• _Work task_: Check each line of the entries below for the word "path" and state only how many lines have it.

[Records contained in a dataset]
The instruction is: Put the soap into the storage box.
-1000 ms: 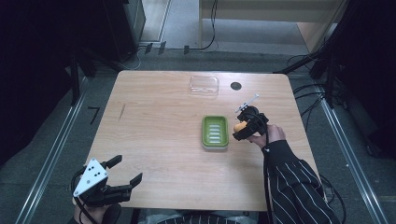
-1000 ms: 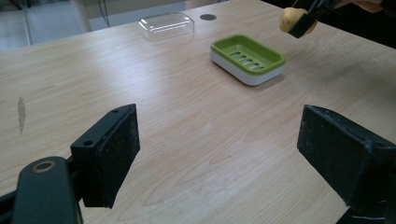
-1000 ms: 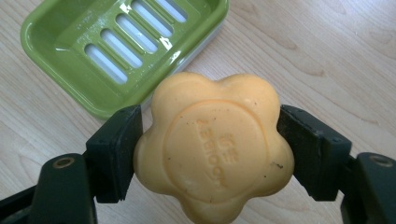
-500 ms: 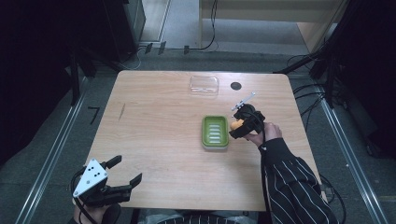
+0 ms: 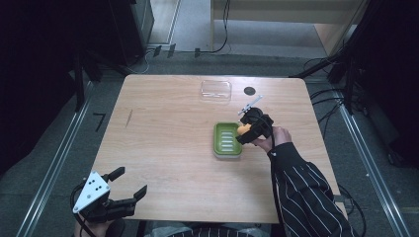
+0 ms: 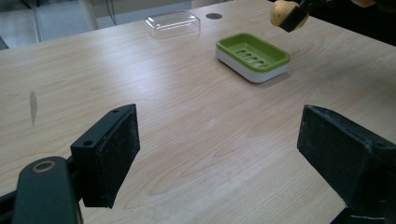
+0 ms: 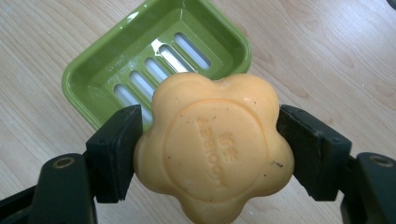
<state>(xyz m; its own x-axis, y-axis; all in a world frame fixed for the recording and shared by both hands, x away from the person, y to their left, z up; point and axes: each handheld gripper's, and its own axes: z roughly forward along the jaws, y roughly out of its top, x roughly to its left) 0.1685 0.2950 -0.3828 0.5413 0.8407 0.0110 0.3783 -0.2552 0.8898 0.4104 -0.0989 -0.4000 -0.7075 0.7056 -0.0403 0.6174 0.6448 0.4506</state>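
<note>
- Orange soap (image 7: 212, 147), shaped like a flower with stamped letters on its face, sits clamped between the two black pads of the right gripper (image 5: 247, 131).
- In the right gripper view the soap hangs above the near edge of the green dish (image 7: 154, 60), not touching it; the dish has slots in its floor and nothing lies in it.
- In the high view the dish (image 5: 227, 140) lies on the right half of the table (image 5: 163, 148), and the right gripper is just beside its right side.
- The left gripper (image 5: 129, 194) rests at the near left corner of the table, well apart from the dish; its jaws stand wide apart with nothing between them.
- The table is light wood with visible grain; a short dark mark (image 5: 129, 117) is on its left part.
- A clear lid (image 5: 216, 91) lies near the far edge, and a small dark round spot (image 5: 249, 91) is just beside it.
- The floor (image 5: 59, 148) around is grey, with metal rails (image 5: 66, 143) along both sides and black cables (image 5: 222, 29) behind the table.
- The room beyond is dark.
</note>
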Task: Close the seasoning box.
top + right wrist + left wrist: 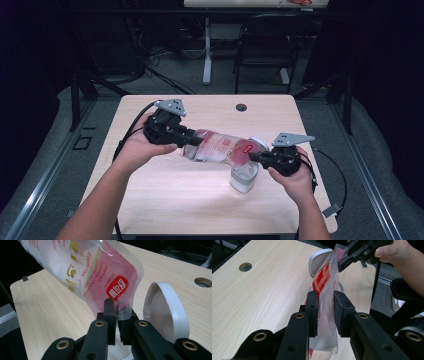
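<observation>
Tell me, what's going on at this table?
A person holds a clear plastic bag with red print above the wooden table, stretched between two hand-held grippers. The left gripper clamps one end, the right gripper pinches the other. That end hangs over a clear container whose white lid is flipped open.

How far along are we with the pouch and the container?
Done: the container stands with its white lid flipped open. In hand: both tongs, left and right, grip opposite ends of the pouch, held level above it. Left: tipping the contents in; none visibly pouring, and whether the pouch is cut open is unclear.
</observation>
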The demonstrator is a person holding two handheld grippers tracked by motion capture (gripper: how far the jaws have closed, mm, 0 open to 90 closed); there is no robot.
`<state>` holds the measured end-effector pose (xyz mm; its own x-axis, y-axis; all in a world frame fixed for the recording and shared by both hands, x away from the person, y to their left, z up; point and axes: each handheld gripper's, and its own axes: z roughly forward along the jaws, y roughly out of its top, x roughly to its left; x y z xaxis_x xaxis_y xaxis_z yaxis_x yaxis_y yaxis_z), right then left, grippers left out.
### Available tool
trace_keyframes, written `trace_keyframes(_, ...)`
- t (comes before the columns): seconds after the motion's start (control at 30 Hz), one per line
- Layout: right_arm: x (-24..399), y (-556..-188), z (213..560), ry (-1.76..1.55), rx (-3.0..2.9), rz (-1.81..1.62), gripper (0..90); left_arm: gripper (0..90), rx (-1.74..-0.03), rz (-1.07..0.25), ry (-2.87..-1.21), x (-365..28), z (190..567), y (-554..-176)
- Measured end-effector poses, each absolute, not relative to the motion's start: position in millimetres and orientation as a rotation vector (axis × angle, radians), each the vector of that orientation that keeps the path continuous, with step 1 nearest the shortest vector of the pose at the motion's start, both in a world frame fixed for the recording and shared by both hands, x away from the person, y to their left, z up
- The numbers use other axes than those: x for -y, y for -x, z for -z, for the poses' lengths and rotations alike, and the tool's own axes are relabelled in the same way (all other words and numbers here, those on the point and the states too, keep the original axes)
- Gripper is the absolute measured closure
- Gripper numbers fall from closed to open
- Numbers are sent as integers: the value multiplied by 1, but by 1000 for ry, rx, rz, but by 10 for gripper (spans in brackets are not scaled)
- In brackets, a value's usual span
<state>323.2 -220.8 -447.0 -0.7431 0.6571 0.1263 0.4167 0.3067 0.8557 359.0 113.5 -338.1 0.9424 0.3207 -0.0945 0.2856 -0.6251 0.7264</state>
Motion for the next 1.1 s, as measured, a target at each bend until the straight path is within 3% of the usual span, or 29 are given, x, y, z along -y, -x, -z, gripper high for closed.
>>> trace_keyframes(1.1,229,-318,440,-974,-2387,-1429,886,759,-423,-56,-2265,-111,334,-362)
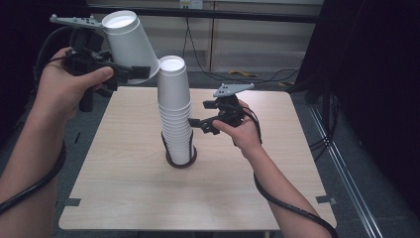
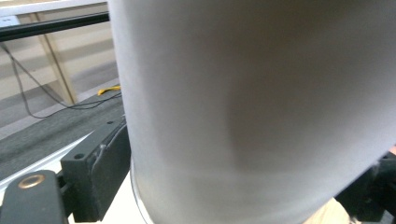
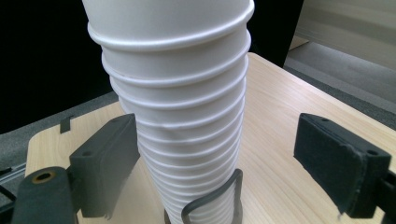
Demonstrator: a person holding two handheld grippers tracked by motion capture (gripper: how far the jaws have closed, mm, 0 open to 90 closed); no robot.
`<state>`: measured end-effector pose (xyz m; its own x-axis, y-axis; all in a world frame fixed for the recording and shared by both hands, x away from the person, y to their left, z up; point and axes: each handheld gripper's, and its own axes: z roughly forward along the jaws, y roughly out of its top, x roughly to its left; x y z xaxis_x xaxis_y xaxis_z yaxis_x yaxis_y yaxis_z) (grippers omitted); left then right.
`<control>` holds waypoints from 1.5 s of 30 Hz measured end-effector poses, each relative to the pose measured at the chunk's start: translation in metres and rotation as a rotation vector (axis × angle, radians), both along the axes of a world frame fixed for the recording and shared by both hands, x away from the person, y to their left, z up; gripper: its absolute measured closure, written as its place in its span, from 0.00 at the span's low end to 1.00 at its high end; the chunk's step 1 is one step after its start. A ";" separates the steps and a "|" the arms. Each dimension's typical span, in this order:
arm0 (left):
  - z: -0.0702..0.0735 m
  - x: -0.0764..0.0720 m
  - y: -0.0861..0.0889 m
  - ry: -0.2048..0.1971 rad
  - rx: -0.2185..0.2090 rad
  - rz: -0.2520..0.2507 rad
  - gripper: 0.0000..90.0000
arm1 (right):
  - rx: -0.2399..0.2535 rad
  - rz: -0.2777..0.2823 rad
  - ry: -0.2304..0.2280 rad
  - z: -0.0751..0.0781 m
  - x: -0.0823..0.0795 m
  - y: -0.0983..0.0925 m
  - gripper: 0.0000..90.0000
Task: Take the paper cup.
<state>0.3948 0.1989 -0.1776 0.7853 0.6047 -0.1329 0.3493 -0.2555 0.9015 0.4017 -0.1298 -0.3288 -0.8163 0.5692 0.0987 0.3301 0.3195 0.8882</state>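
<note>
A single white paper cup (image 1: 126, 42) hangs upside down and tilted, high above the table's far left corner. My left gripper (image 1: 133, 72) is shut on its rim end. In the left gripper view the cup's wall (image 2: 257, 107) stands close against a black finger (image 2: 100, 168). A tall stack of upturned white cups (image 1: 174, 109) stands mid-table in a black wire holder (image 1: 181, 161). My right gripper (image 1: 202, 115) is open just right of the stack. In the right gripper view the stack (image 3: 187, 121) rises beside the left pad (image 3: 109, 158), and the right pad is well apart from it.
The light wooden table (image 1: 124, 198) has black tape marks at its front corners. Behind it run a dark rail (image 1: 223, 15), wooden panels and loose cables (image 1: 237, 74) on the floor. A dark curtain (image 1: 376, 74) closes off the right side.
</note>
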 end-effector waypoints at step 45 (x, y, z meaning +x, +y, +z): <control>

• _Response to this task_: 2